In the Ministry of Social Welfare, Angie Villalobos, who oversees foster-family programming, saw the fire as the moment to take action on “responsible deinstitutionalization.”
“There were about 15-25 foster families across the entire country,” Ms. Villalobos says. “There wasn’t a lot of interest or credibility in the program.”
The disaster was an impetus to build up the program – educating judges on the benefits of placing children in family settings instead of institutions and trying to recruit interested families.
“In a home for children, there may be food and clothes, but there’s little personal attention,” she says. Guatemala currently has 90 foster families, and Villalobos is traveling to far-flung states to work with local governments to recruit more. Most are interested in taking in infants and small children, assuming that the older children are dangerous.
“Deinstitutionalization is a long process, but I feel like we’re on the right path,” she says.
Mr. Carrera from UNICEF says the organization is working with the government to bolster other alternatives as well, such as a pilot program to bring therapy and other services directly into families’ homes.
‘One day we will see justice’
When Ms. Hernández saw news about the fire on TV, her first thought was that surely Ashley had escaped. “That was just her nature; she was a rebel,” she says. But she was still panicked, begging neighbors for money to travel to the home. Once she arrived, it was chaos: No official information was shared with families, and many parents and journalists were lying on their stomachs trying to peek under the black metal gate outside the home. Families started going to nearby hospitals – and the morgue – based on hope and instinct.

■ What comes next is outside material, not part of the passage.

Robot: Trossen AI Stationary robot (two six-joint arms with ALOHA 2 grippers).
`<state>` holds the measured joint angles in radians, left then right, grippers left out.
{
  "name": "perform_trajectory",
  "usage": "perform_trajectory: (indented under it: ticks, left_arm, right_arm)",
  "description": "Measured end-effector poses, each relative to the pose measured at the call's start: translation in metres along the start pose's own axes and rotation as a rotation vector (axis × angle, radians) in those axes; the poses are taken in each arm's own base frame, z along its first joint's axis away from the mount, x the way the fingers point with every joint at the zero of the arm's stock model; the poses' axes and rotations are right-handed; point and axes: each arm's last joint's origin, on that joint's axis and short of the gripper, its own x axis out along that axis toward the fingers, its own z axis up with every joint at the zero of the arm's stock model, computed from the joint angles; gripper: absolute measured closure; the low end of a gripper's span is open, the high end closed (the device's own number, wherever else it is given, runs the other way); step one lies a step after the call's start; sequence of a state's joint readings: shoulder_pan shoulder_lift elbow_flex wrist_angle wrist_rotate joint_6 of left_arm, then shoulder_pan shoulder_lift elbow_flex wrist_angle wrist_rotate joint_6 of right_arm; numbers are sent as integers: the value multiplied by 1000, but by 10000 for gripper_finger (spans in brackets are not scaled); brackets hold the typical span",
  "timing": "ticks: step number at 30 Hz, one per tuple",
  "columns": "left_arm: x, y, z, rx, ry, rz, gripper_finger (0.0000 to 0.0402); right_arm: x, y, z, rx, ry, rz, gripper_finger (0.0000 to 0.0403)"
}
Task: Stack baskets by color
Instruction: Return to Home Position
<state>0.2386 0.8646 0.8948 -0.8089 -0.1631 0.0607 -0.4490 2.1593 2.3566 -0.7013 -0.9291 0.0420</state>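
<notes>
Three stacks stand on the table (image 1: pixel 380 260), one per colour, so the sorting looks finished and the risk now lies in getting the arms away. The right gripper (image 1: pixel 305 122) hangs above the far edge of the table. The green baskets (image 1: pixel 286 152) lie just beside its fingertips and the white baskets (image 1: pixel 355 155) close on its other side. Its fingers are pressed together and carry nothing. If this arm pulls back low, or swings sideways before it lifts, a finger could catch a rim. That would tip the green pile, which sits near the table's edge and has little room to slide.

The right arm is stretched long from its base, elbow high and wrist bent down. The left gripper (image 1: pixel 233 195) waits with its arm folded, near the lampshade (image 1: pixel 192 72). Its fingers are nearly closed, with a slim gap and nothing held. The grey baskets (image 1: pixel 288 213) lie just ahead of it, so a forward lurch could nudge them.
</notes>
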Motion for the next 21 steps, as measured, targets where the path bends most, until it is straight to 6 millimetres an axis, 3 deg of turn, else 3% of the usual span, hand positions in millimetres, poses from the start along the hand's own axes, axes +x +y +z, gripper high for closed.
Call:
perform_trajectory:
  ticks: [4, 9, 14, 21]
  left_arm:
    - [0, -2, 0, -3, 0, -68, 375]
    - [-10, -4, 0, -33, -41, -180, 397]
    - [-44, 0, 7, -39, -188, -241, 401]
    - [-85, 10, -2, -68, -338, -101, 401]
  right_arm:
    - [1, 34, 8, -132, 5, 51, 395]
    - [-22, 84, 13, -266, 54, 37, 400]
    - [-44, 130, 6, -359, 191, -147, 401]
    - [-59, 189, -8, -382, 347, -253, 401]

One group of four women, now known as Colectivo 8 Tijax, was moved by what they saw as government apathy. They began tracking the names of girls who were hospitalized, either in Guatemala or abroad, or declared dead and sharing that information with desperate families.
They were at the morgue for 22 days. “We put out the first official list of dead,” says Maria Peña, one of the group’s members. She has spent years working with street children, many of whom she says escaped abuse in homes like Asunción. “Even the morgue was asking us for information…. We got calls from government officials asking us how to tell families that their daughters were dead.”
Since then, the collective has assisted families with their legal battles and continued investigating the home and circumstances around the blaze.
“We’re fighting to individualize these cases, make sure the government can’t just wash their hands of this and move on,” says Stef Arreaga, another member. Their discoveries included that Ashley may have been molested in the lead-up to the fire and that she died in the home, not a hospital as Ms. Hernández had been told.
“Our work won’t be over until we can transform public policy around children” to make them a priority, says member Mayra Jiménez.
Ms. Hernández says justice is what she’s seeking.
“Justice will help me believe this tragedy won’t repeat itself,” she says, adding that “Ashley is with me.”
“The saddest thing in life is to lose a child. The government took away 41 of them.”